WORK TO COMPLETE
All the data below should be printed again without a single difference.

INPUT DATA

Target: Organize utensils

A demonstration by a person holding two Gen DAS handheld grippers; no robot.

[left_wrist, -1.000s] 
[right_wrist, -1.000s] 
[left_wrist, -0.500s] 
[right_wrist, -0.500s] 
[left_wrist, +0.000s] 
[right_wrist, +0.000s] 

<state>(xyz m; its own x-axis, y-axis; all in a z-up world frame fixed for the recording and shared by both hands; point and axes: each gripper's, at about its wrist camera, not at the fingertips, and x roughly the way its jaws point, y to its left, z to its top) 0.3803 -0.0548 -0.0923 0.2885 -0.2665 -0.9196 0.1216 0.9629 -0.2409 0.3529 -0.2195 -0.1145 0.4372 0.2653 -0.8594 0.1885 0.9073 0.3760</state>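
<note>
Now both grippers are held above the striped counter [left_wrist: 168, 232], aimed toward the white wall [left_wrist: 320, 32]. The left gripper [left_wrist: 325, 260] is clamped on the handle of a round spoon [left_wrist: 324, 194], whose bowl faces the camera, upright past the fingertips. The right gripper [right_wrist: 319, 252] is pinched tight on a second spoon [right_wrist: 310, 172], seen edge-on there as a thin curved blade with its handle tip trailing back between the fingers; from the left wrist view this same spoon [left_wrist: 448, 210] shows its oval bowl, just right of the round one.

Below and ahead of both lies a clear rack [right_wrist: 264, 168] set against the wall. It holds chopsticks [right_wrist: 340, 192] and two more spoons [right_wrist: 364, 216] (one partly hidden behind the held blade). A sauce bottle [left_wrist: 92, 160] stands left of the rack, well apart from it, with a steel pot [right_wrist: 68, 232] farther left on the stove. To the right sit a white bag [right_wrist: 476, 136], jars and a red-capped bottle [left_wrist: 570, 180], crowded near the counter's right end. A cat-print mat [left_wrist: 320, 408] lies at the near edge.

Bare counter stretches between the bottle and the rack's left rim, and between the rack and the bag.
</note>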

EXERCISE ANSWER
Target: Organize utensils

A demonstration by a person holding two Gen DAS handheld grippers; no robot.

[left_wrist, -1.000s] 
[right_wrist, -1.000s] 
[left_wrist, -0.500s] 
[right_wrist, -0.500s] 
[left_wrist, +0.000s] 
[right_wrist, +0.000s] 

<state>(xyz m; its own x-axis, y-axis; all in a z-up world frame fixed for the recording and shared by both hands; point and axes: each gripper's, at about its wrist camera, not at the fingertips, and x roughly the way its jaws point, y to its left, z to its top) 0.3803 -0.0548 -0.0923 0.2885 -0.2665 -0.9196 0.1216 0.9629 -0.2409 0.3529 -0.2195 -0.1145 0.4372 0.2653 -0.8594 0.1885 0.9073 0.3760</state>
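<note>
Now both grippers are held above the striped counter [left_wrist: 168, 232], aimed toward the white wall [left_wrist: 320, 32]. The left gripper [left_wrist: 325, 260] is clamped on the handle of a round spoon [left_wrist: 324, 194], whose bowl faces the camera, upright past the fingertips. The right gripper [right_wrist: 319, 252] is pinched tight on a second spoon [right_wrist: 310, 172], seen edge-on there as a thin curved blade with its handle tip trailing back between the fingers; from the left wrist view this same spoon [left_wrist: 448, 210] shows its oval bowl, just right of the round one.

Below and ahead of both lies a clear rack [right_wrist: 264, 168] set against the wall. It holds chopsticks [right_wrist: 340, 192] and two more spoons [right_wrist: 364, 216] (one partly hidden behind the held blade). A sauce bottle [left_wrist: 92, 160] stands left of the rack, well apart from it, with a steel pot [right_wrist: 68, 232] farther left on the stove. To the right sit a white bag [right_wrist: 476, 136], jars and a red-capped bottle [left_wrist: 570, 180], crowded near the counter's right end. A cat-print mat [left_wrist: 320, 408] lies at the near edge.

Bare counter stretches between the bottle and the rack's left rim, and between the rack and the bag.
</note>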

This completes the requested output.